Daniel Day-Lewis, um dos os melhores atores de sua geração, emergiu de sua “aposentadoria” de oito anos para estrelar Anemone, a estreia de seu filho, Ronan Day-Lewis. Você não pode exatamente ignorar o fato de que tal filme provavelmente não existiria sem a graça dessa conexão familiar (o filme também é estrelado pelos grandes talentos Sean Bean e Samantha Morton).
Deixando de lado quaisquer questões estruturais de todo o setor, o que Anêmona é e o que deixa de ser é muito melhor explicado pelo fato de Ronan ser um pintor e co-escrever seu roteiro com seu pai, que passou uma carreira aprimorando um tipo penetrante e primordial de angústia masculina. A anêmona emaranha esses aspectos de uma forma um tanto confusa e desarticulada.

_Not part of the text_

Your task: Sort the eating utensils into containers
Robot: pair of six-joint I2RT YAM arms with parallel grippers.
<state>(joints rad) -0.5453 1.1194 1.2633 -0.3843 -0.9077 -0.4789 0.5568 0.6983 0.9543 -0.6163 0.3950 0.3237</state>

É, em sua maior parte, construído a partir de imagens isoladas (às vezes surreais) de desolação, isolamento e arrependimento: uma cabana tão profunda na floresta que quase é consumida por ela; uma aparição oportuna de uma criatura mítica e sobrenatural; uma violenta tempestade de granizo do Antigo Testamento. Seus personagens raramente falam, mas quando o fazem, é menos sobre as palavras em si do que sobre a raiva em suas palavras. No entanto, isso é precisamente tudo o que o Anemone pode fazer. Mostra-nos a dor, mas não a profundidade da ferida.
Daniel Day-Lewis interpreta Ray Stoker, um ex-soldado britânico destacado na Irlanda que, após um incidente inexplicável, retirou-se para as profundezas do deserto para viver como uma bruxa cuidando de seu pão de gengibre. Um dia, seu irmão Jem (Bean) aparece com uma carta de sua própria esposa Nessa (Morton), sobre seu filho Brian (Samuel Bottomley). Brian está em apuros. Em suma, ele perpetuou o ciclo geracional de violência.
Ray e Jem, a princípio, não conversam. Eles andam pelo lugar como gatos territoriais. Eles escovam os dentes. Um ora a Deus, o outro vê fantasmas aos pés da cama. Bean passa esse tempo trabalhando em um registro delicado, constantemente prestes a dizer o que precisa dizer, mas nunca conseguindo fazê-lo. Finalmente, Ray entra em erupção. Anemone é construído em torno de vários monólogos longos – a maioria proferidos por Day-Lewis, um deles fundamental por Morton – nos quais o público é informado, gota a gota, de toda a extensão da vergonha de Ray.
Daniel Day-Lewis e Sean Bean em ‘Anemone’ de Ronan Day-Lewis (Focus Features)
Day-Lewis, de forma confiável, comanda toda a peça, com aquele brilho nos olhos que significa travessura ou a faísca incitante de um inferno. A princípio, ele conta a história da vingança fecal que promulgou contra o padre que abusou sexualmente dele quando criança, depois, seu relato do que aconteceu durante o serviço militar.
Seu rosto, por mais confuso que esteja, sinaliza arrependimento por este último. Suas palavras certamente não. Ray está mentindo para nós sobre o ato que foi rotulado como “crime de guerra”, ou Ronan Day-Lewis enquadrou de forma específica e manipuladora os eventos do filme de uma forma que lhe permite se desligar completamente da história irlandesa em geral e, por sua vez, libertar seus personagens principais de qualquer necessidade de contar com sua cumplicidade na opressão colonial.
De qualquer forma, Anemone não parece pensar que esse tipo de interrogatório mais profundo seja necessário. Preferia desfrutar de uma onda genérica de miséria, de crianças brutalizadas crescendo para se tornarem homens brutais, da trilha pesada de guitarra de Bobby Krlic e da abordagem sinistra e com sabor de terror do diretor de fotografia Ben Fordesman à floresta circundante. Você tem a sensação de que em algum lugar daquelas árvores – e passamos boa parte do tempo olhando para elas – que podemos encontrar todos os segredos que este filme se recusa a compartilhar conosco. Mas é impossível. Estamos perdidos.
Direção: Ronan Day-Lewis. Estrelando: Daniel Day-Lewis, Sean Bean, Samantha Morton, Samuel Bottomley, Safia Oakley-Green. Certificado 15, 126 minutos.